# WORK ITEM:
Go through the entries below and print, exactly, the lines starting at the one with "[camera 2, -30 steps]" and ending at the one with "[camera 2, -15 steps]", keeping both ends and no others.

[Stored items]
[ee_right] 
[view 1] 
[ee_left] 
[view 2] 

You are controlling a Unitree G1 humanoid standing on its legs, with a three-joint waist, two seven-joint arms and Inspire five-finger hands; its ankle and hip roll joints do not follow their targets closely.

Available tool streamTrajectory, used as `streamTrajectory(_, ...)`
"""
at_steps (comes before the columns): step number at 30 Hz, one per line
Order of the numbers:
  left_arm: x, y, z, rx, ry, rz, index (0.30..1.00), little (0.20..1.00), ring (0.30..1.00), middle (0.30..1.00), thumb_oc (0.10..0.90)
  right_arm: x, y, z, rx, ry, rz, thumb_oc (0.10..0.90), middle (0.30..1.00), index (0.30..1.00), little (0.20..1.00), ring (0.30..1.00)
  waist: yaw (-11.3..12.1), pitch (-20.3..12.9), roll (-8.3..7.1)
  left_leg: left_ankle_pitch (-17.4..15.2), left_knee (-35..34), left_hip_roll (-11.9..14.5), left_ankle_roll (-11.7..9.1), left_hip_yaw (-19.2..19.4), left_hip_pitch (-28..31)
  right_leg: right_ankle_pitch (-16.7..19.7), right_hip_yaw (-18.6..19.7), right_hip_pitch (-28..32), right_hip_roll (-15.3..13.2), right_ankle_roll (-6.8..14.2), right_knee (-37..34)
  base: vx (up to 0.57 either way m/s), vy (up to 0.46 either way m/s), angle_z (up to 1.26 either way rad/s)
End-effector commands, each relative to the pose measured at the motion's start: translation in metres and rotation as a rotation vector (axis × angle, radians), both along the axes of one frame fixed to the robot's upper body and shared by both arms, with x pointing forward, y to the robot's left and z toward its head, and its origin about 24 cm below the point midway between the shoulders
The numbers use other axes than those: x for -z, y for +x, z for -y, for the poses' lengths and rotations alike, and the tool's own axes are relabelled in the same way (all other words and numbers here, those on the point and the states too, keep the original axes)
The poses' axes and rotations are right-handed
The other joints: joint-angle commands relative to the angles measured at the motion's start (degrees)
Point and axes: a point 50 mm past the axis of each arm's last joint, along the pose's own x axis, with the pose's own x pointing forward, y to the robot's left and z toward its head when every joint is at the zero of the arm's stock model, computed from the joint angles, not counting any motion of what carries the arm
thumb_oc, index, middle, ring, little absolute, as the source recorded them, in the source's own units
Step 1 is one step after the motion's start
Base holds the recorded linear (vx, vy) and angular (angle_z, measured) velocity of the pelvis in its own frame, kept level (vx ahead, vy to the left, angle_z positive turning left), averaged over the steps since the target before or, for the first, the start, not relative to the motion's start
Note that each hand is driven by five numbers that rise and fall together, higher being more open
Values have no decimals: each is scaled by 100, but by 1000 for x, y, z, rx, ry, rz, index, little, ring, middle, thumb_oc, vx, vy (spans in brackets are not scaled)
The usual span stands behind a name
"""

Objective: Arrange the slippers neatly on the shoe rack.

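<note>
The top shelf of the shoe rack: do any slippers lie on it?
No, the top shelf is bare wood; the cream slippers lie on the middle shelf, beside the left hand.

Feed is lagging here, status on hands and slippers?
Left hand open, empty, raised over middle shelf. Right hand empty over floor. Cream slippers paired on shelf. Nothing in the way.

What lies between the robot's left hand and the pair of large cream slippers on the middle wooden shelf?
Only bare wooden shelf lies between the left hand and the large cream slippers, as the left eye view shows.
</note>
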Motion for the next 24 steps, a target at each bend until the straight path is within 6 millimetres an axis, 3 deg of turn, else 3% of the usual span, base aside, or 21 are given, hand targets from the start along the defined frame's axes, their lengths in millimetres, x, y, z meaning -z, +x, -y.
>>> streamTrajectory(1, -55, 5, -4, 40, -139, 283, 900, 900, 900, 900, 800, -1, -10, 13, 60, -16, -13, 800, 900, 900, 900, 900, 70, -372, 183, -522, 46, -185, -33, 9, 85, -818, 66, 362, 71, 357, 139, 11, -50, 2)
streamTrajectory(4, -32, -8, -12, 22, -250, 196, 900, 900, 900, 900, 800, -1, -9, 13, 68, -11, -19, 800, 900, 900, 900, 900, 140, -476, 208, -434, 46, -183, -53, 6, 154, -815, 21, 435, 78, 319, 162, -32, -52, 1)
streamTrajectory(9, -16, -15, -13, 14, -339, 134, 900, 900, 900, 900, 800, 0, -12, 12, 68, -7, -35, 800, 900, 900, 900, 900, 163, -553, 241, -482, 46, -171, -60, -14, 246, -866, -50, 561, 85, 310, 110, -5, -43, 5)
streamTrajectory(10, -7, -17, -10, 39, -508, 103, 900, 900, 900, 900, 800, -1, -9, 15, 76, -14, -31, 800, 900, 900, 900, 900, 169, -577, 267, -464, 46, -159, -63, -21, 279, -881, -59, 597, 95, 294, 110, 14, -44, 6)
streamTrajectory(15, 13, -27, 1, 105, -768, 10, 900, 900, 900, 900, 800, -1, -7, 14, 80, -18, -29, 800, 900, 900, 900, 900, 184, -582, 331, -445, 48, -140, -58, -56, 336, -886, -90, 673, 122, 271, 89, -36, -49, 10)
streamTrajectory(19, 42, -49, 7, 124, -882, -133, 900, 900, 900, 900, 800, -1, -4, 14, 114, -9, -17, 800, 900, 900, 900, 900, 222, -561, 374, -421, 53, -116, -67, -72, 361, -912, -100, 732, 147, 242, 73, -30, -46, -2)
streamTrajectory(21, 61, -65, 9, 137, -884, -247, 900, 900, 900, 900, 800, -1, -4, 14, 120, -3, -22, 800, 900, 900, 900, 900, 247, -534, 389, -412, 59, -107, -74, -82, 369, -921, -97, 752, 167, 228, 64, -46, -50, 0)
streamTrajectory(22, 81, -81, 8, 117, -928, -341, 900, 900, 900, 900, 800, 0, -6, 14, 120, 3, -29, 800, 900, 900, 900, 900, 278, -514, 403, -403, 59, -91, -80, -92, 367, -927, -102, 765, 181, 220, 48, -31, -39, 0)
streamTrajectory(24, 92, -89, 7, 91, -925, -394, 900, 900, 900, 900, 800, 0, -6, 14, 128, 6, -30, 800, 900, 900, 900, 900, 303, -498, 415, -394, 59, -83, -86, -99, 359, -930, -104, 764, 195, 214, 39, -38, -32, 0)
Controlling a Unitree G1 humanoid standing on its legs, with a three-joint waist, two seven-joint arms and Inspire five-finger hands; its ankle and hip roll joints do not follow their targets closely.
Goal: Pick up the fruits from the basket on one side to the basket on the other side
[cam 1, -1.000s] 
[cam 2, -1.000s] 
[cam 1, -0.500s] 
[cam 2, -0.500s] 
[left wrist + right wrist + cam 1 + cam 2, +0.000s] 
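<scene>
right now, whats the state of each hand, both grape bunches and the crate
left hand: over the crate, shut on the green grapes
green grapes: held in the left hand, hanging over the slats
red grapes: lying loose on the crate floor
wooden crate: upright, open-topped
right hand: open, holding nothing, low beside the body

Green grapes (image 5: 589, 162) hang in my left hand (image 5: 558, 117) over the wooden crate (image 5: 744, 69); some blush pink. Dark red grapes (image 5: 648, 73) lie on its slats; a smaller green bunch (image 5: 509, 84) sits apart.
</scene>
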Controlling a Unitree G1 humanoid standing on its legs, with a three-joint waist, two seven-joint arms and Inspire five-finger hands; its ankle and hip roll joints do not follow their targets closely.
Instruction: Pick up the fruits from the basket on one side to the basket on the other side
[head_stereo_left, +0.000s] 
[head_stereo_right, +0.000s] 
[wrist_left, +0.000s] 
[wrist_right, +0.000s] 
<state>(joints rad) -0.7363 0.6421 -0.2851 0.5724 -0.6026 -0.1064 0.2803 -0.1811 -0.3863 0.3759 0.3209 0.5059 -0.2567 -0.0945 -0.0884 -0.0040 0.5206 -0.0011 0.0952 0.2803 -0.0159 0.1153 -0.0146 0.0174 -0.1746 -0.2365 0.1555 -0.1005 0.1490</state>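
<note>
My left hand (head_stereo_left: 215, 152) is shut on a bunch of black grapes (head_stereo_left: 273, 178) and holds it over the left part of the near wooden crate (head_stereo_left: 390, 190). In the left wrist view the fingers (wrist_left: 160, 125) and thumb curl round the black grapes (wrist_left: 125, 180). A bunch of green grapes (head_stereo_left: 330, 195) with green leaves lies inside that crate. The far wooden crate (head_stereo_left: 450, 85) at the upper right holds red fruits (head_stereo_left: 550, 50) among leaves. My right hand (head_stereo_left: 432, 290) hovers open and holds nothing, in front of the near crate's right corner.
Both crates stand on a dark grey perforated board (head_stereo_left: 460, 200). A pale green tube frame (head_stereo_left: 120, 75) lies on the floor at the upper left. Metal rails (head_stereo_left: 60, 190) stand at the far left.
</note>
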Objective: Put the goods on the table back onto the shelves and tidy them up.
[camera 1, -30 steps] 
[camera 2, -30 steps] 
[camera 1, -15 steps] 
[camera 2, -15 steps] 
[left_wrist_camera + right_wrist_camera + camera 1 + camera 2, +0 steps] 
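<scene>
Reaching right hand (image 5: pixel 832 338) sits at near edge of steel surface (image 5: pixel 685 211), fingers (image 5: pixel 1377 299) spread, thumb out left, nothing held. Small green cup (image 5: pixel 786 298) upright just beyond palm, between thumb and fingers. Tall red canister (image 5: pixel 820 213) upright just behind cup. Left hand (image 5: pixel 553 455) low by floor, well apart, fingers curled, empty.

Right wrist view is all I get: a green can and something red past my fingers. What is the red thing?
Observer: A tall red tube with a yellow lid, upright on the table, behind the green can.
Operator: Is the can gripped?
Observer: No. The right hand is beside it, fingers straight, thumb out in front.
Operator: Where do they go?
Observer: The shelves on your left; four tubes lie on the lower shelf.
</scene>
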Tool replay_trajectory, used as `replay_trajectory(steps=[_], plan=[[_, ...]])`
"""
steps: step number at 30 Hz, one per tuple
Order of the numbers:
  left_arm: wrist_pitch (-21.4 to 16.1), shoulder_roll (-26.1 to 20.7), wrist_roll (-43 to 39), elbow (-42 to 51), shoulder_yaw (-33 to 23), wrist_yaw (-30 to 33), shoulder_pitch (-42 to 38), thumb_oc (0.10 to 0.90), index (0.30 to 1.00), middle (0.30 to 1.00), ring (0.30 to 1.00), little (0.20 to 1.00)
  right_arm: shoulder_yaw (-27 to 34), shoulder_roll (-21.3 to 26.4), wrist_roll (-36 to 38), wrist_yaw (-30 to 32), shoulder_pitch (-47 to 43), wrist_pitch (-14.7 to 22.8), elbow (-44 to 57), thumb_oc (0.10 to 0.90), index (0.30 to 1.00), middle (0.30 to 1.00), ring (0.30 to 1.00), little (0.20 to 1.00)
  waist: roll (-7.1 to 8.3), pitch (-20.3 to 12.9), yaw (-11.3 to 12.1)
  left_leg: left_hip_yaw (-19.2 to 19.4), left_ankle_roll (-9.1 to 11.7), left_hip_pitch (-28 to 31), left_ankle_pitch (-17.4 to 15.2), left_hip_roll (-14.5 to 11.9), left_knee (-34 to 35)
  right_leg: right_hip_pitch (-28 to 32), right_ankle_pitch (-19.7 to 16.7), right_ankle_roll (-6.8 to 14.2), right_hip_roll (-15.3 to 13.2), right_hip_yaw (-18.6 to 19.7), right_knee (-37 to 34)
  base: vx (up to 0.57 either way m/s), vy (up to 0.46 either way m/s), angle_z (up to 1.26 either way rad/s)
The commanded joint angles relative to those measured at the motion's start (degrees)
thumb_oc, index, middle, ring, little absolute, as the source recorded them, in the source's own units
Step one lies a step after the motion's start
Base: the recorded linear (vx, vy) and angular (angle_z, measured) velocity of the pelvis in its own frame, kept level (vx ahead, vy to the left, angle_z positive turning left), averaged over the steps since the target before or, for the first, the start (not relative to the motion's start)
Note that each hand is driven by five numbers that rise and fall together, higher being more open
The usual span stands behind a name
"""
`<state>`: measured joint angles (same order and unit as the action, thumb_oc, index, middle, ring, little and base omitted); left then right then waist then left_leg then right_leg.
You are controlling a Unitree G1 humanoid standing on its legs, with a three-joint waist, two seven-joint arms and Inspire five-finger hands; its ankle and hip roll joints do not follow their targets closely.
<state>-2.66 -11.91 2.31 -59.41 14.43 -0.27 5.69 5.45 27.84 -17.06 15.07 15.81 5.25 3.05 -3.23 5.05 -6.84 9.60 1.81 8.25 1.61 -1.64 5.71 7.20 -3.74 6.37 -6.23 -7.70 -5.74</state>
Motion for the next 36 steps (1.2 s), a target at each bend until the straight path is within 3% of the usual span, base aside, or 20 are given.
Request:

# ANSWER:
[camera 2, -30 steps] 
[camera 1, -15 steps] 
[camera 2, -15 steps] 

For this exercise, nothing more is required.